- Dataset excerpt:
= = = = = = =

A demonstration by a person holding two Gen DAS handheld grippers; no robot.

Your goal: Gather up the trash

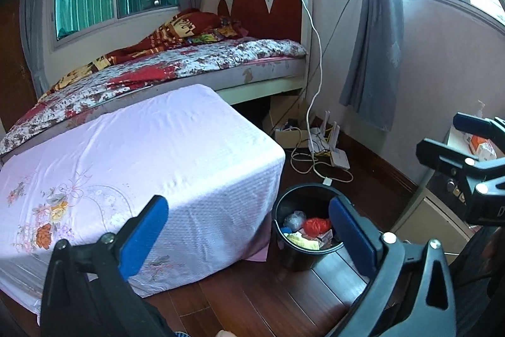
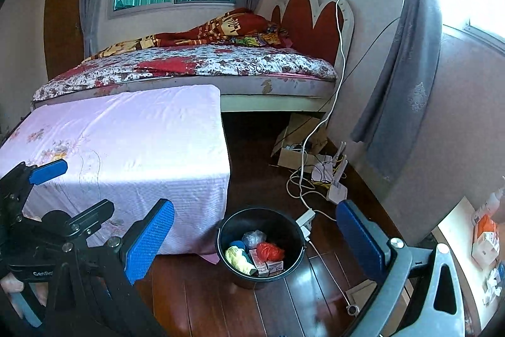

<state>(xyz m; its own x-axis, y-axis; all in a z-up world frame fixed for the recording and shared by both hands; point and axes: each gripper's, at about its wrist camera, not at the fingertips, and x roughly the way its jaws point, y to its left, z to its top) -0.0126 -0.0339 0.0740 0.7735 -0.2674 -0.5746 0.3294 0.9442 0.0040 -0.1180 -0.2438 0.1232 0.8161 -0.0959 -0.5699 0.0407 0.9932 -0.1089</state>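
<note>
A black bucket (image 1: 285, 256) (image 2: 244, 280) stands on the wooden floor beside the pink-covered table. Inside it lie a red crumpled piece (image 1: 316, 225) (image 2: 269, 251), a yellow cloth (image 1: 300, 240) (image 2: 240, 259), clear plastic (image 2: 254, 237) and small cartons (image 2: 268, 267). My left gripper (image 1: 249, 237) hovers above and short of the bucket, open, with nothing between its blue pads (image 1: 145, 237). My right gripper (image 2: 255, 239) is also open and holds nothing, with the bucket seen between its fingers. Each gripper shows in the other's view: the right gripper (image 1: 438, 131) at the right edge, the left gripper (image 2: 87, 185) at the left.
A low table under a pink floral cloth (image 1: 142, 147) (image 2: 132, 141) stands left of the bucket, and a bed (image 1: 189, 62) lies behind it. White cables, a router (image 2: 336, 191) and a power strip (image 2: 305, 218) lie on the floor beyond. A cabinet with boxes (image 2: 486, 239) is at the right.
</note>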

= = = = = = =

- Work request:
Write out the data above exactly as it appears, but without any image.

- Result of this exercise:
A demonstration by a person holding two Gen DAS handheld grippers; no robot.

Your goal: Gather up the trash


<state>(xyz m; its own x-axis, y-axis; all in a z-up world frame fixed for the recording and shared by both hands; point and axes: each gripper's, at about its wrist camera, not at the fingertips, and x roughly the way its jaws point, y to its left, z to its top) -0.0126 -0.0339 0.0740 0.7735 -0.2674 -0.5746 0.3294 0.9442 0.0040 -0.1180 -0.2438 0.1232 0.8161 -0.0959 -0.5699 0.0407 0.9932 -0.1089</state>
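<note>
A black bucket (image 1: 285, 256) (image 2: 244, 280) stands on the wooden floor beside the pink-covered table. Inside it lie a red crumpled piece (image 1: 316, 225) (image 2: 269, 251), a yellow cloth (image 1: 300, 240) (image 2: 240, 259), clear plastic (image 2: 254, 237) and small cartons (image 2: 268, 267). My left gripper (image 1: 249, 237) hovers above and short of the bucket, open, with nothing between its blue pads (image 1: 145, 237). My right gripper (image 2: 255, 239) is also open and holds nothing, with the bucket seen between its fingers. Each gripper shows in the other's view: the right gripper (image 1: 438, 131) at the right edge, the left gripper (image 2: 87, 185) at the left.
A low table under a pink floral cloth (image 1: 142, 147) (image 2: 132, 141) stands left of the bucket, and a bed (image 1: 189, 62) lies behind it. White cables, a router (image 2: 336, 191) and a power strip (image 2: 305, 218) lie on the floor beyond. A cabinet with boxes (image 2: 486, 239) is at the right.
</note>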

This exercise has been fully answered.